## Work item:
Within the data below, count every line that includes "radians" and report the total alone.

## Available records:

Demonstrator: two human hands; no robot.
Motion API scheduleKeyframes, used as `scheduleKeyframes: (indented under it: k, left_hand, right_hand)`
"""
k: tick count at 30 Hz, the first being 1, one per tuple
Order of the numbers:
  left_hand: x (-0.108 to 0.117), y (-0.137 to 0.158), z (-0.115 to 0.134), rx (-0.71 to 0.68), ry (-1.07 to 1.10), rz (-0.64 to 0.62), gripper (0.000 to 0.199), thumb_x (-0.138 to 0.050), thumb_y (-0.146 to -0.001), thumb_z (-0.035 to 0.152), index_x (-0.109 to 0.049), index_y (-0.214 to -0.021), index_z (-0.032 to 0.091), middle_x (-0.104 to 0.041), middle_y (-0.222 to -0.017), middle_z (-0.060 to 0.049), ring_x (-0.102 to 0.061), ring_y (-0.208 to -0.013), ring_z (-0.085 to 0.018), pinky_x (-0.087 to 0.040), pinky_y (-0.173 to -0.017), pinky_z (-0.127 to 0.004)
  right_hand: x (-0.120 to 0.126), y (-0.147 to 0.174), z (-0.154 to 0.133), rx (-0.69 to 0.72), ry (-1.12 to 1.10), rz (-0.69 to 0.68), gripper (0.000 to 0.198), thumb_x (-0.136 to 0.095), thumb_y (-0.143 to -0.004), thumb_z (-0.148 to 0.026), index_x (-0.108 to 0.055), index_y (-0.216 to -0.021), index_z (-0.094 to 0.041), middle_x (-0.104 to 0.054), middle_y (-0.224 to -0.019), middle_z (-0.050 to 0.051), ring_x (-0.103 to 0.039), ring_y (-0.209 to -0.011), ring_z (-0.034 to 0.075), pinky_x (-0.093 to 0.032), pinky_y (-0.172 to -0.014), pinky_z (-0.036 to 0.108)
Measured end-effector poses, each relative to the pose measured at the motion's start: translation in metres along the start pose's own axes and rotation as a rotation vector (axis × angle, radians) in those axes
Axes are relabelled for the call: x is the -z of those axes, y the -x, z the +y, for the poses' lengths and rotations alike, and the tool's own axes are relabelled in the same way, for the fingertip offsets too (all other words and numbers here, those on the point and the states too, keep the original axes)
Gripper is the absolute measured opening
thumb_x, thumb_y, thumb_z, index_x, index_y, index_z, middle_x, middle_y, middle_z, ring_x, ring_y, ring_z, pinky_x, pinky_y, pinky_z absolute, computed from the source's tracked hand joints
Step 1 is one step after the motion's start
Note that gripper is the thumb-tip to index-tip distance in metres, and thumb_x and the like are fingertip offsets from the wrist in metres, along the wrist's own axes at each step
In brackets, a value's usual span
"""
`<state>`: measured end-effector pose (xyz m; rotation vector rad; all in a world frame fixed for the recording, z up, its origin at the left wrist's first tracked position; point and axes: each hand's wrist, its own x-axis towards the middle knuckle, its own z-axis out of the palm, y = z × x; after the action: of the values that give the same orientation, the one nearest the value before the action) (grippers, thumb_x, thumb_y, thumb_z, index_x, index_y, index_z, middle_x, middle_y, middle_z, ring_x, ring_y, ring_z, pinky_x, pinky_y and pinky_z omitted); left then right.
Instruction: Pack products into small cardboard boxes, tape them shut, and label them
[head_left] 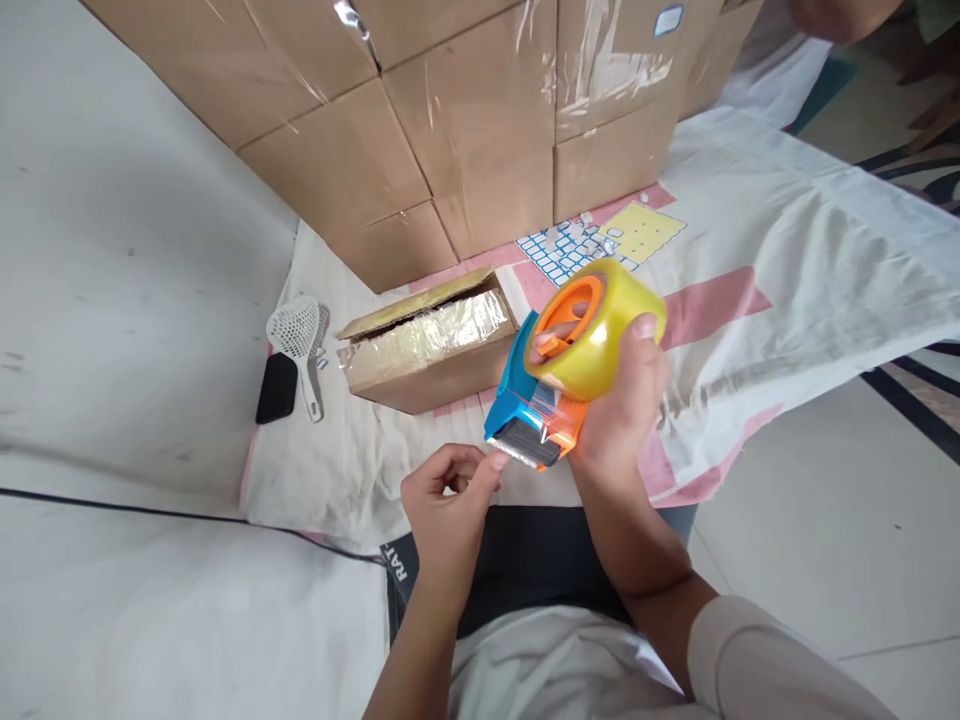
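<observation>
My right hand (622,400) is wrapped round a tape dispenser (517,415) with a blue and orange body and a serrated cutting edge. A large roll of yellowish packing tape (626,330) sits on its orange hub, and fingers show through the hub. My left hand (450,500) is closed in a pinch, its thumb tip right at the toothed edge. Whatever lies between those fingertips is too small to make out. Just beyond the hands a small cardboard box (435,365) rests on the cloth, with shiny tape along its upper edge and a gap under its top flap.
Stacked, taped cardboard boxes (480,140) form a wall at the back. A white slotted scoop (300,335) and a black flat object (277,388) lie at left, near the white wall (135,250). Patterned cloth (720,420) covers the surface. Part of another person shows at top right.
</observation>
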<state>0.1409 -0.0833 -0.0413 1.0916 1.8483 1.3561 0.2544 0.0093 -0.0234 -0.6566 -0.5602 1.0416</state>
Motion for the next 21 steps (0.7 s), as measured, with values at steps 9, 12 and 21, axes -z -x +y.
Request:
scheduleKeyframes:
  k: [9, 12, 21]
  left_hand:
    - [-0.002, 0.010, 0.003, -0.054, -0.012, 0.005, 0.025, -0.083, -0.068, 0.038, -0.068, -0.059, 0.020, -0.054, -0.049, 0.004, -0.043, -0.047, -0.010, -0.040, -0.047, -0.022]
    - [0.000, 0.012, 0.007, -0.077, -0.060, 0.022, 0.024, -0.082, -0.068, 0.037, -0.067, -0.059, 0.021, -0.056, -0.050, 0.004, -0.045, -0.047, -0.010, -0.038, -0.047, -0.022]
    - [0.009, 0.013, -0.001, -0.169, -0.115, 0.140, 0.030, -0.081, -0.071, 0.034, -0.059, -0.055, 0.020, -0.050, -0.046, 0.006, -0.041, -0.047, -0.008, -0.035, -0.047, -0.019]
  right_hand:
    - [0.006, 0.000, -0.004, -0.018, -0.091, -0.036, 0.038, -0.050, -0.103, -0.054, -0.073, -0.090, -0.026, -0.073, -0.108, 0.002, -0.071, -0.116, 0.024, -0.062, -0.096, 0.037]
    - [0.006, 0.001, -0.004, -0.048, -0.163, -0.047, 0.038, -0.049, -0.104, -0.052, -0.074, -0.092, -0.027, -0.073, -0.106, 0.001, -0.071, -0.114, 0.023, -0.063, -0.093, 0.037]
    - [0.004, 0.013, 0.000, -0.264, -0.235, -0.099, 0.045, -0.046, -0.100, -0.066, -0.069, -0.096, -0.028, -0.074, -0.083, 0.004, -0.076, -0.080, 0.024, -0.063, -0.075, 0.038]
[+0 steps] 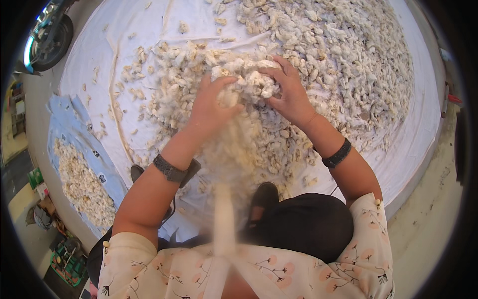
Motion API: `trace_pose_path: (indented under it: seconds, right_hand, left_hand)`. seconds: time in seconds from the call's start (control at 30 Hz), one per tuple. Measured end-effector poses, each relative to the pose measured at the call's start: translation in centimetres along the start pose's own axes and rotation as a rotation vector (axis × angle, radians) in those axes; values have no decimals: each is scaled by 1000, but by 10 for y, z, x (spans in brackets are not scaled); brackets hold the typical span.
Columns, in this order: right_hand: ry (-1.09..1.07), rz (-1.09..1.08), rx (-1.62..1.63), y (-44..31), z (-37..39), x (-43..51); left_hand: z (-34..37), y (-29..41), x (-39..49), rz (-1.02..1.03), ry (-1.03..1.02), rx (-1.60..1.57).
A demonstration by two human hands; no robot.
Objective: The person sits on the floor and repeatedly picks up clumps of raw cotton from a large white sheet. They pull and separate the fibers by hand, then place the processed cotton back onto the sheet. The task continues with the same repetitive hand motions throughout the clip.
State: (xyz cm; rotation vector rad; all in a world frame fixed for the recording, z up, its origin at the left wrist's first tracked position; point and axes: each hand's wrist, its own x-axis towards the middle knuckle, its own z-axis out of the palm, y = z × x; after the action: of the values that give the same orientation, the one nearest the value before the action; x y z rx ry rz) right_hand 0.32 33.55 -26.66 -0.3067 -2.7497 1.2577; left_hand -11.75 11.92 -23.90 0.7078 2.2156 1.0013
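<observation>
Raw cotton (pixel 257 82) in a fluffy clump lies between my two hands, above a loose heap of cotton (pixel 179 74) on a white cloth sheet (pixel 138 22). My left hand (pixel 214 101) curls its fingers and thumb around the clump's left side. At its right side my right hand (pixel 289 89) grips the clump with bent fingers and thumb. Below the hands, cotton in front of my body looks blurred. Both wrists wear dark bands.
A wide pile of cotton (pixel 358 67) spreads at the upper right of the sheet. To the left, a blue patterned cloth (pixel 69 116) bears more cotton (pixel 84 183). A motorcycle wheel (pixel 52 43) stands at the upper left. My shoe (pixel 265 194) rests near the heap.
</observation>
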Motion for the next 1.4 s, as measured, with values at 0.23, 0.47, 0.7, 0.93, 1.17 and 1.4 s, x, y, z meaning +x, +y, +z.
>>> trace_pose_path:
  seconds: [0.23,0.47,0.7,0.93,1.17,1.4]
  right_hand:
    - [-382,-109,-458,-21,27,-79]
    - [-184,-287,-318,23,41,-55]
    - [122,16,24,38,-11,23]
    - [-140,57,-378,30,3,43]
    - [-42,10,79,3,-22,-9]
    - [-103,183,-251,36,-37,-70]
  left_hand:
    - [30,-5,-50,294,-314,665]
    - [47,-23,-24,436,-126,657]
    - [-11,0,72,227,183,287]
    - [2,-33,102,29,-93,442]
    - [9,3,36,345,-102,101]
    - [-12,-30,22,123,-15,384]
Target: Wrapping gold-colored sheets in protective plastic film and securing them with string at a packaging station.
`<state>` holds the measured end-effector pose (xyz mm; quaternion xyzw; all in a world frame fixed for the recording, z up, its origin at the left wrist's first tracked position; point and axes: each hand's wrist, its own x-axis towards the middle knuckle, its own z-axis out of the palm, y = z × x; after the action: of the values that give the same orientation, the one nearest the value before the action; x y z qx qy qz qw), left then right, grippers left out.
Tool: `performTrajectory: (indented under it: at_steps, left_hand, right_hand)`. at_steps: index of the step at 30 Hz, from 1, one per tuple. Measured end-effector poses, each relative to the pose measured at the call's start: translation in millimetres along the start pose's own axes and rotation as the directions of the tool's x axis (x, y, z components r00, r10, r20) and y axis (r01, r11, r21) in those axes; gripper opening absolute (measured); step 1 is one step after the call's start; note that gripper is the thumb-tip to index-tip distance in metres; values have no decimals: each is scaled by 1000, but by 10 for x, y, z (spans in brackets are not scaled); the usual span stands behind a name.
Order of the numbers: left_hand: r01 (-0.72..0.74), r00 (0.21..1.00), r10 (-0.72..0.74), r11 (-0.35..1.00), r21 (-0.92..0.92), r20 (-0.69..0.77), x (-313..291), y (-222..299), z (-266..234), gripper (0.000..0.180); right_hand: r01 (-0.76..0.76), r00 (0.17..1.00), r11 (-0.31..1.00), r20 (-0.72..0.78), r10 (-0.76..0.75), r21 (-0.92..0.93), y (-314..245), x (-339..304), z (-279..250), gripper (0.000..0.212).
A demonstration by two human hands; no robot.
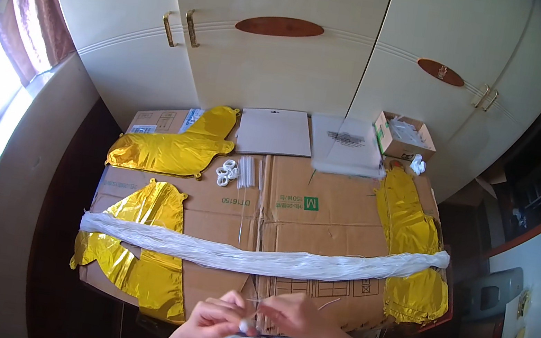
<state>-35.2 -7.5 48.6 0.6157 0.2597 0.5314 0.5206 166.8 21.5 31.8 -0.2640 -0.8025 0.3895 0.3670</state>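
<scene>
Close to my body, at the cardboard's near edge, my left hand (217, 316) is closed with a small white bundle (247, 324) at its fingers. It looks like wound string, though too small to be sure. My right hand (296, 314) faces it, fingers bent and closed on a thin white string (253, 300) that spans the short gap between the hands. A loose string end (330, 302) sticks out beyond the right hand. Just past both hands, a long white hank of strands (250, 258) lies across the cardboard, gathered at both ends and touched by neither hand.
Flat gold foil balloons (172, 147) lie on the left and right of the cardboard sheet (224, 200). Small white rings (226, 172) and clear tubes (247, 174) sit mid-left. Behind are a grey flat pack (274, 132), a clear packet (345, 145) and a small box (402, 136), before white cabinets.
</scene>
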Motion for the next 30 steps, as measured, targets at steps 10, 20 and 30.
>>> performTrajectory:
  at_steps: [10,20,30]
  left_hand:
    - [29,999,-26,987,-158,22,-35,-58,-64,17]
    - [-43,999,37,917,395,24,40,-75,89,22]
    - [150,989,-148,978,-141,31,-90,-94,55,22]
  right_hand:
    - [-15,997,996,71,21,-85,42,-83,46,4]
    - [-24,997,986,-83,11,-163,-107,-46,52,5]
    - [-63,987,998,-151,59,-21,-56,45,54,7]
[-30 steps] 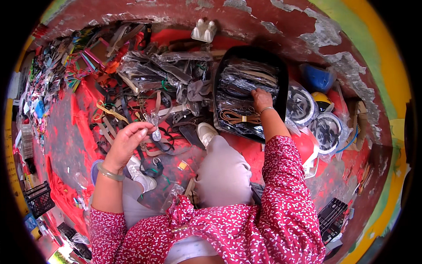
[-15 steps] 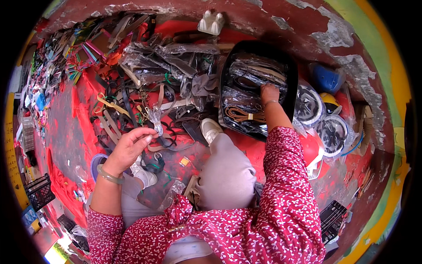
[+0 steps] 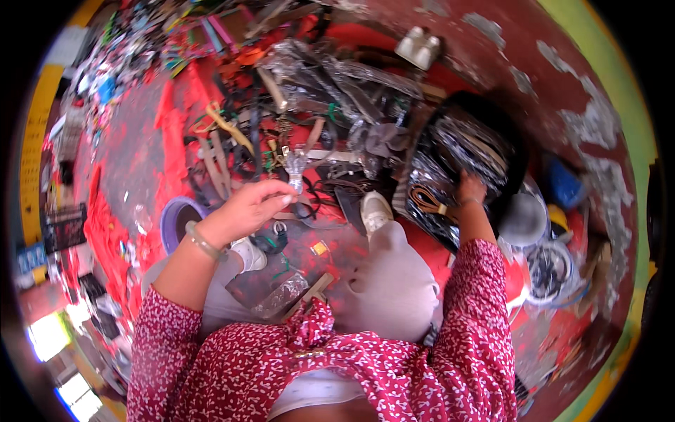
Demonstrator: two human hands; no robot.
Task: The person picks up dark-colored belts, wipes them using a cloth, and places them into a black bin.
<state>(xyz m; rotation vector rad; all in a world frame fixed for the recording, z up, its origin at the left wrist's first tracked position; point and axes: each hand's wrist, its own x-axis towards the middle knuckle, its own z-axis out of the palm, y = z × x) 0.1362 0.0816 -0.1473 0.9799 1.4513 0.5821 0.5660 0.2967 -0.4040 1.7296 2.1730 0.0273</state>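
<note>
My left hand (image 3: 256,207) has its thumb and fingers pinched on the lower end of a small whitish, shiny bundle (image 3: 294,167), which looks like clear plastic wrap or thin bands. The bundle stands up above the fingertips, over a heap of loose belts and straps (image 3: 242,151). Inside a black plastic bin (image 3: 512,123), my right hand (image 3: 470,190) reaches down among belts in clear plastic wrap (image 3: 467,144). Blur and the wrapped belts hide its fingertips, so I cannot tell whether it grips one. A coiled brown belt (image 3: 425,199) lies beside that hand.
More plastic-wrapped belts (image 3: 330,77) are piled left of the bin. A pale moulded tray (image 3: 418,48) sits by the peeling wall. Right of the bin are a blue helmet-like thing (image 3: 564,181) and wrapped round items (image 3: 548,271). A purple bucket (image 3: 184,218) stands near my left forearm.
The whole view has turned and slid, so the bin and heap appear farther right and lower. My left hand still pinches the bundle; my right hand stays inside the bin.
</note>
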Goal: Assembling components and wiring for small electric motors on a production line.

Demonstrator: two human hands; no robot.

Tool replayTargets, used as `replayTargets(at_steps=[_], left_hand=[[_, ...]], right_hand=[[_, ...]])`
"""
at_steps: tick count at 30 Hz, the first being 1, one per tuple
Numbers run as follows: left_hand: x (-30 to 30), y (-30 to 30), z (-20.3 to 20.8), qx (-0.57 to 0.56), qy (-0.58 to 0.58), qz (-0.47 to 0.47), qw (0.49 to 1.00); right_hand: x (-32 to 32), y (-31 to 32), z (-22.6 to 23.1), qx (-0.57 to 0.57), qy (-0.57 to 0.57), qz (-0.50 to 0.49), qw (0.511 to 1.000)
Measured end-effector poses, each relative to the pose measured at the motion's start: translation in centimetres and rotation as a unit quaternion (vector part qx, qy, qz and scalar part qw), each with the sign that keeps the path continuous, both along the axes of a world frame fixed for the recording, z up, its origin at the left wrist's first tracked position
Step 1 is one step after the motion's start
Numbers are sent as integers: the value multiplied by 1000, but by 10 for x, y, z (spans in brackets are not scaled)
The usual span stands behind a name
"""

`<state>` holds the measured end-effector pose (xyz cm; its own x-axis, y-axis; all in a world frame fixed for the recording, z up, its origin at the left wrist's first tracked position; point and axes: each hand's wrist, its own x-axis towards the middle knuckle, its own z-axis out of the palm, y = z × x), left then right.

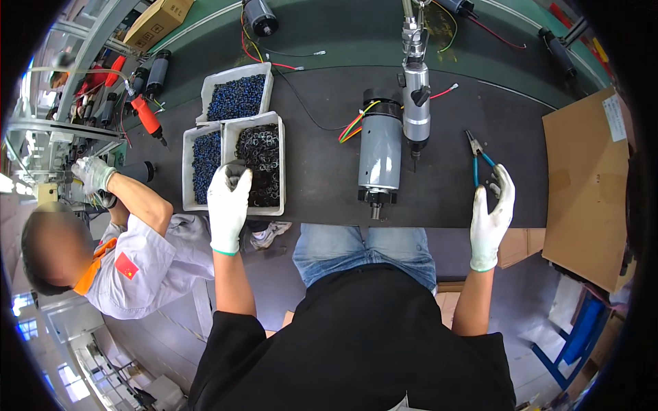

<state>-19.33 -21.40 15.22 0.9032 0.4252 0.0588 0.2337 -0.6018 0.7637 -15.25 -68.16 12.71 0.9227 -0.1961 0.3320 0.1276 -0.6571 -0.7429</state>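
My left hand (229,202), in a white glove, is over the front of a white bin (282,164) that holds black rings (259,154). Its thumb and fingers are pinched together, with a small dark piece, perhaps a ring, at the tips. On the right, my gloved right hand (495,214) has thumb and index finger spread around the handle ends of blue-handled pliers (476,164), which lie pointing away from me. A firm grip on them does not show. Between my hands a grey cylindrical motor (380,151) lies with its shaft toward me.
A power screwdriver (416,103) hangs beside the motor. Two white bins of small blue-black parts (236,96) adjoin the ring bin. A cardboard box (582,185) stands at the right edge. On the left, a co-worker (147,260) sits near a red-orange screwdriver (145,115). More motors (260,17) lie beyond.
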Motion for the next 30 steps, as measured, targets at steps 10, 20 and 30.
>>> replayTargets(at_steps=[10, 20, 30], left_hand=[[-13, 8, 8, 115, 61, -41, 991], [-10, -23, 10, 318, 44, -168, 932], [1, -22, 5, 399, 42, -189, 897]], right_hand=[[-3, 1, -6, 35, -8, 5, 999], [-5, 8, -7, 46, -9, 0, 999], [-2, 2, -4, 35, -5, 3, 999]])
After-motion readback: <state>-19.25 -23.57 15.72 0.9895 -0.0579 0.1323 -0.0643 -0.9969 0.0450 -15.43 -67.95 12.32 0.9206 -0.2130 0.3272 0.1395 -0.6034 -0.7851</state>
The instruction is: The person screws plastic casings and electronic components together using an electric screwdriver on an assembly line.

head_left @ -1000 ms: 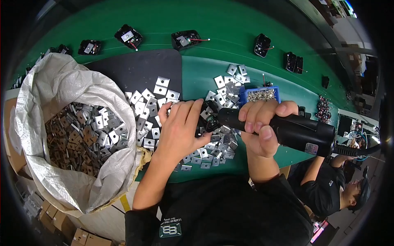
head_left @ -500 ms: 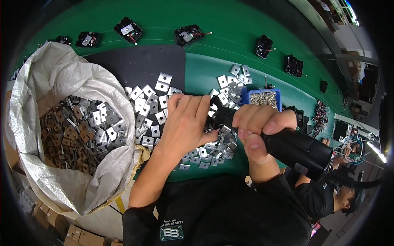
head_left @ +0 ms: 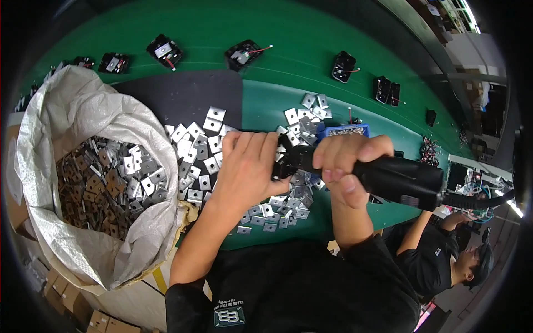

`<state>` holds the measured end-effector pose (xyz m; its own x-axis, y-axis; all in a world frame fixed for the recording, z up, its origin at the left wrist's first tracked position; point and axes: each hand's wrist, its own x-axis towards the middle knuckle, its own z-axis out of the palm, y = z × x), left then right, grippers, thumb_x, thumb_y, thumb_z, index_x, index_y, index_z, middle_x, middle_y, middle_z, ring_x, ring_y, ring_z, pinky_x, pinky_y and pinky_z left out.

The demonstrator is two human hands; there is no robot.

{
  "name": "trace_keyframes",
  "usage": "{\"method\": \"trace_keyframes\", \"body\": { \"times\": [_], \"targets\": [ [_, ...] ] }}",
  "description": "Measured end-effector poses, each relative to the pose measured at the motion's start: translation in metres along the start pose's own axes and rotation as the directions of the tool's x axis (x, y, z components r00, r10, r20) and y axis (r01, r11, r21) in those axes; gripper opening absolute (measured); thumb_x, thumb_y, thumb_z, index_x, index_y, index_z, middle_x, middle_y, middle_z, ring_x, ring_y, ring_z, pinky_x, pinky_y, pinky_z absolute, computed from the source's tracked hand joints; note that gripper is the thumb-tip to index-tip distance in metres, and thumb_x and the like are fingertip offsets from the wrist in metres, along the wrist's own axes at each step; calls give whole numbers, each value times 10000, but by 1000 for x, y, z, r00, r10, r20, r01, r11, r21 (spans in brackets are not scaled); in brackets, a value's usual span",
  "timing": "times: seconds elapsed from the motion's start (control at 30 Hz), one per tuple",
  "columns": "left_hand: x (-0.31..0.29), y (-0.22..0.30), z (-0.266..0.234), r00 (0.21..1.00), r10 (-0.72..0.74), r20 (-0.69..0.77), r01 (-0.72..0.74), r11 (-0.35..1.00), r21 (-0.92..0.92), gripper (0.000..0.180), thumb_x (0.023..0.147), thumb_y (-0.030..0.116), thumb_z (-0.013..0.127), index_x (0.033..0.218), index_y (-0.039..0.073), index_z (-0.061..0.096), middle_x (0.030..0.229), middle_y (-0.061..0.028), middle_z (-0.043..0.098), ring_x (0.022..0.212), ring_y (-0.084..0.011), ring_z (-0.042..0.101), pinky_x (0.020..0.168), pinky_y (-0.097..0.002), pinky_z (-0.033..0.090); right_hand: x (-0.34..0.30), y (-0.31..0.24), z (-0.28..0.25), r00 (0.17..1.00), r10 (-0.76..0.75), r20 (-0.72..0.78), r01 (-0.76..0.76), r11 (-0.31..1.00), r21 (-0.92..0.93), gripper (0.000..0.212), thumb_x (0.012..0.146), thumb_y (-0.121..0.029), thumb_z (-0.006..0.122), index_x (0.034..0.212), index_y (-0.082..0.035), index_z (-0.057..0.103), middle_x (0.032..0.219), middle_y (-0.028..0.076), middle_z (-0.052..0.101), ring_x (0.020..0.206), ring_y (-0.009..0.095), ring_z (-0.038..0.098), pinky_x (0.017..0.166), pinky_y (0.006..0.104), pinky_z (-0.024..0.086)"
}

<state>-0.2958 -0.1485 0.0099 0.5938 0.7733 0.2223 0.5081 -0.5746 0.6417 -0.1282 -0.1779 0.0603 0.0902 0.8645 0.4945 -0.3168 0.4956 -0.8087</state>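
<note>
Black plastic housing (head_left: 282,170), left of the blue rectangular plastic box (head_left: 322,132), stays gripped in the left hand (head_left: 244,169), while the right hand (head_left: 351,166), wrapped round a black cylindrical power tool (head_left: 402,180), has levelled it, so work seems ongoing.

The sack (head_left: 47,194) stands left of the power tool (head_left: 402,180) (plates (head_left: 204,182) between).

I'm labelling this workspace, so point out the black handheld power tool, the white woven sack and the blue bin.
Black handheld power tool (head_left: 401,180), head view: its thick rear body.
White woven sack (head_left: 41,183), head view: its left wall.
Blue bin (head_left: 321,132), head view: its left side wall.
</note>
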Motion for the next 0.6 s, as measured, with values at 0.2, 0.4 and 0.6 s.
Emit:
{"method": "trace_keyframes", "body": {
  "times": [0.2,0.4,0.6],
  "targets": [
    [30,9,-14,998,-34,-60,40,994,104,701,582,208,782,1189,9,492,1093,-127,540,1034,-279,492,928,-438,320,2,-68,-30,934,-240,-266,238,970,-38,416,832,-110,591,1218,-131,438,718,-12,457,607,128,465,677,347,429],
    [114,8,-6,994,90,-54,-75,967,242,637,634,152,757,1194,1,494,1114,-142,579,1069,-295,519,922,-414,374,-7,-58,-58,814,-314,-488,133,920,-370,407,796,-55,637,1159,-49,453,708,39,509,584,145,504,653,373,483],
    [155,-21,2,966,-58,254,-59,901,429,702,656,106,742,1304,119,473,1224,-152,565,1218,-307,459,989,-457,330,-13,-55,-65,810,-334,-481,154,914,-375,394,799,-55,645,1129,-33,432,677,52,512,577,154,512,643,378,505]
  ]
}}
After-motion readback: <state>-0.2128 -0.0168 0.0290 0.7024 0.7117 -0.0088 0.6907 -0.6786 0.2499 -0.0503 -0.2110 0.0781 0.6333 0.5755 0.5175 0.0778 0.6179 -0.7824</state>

## Reply to the task:
2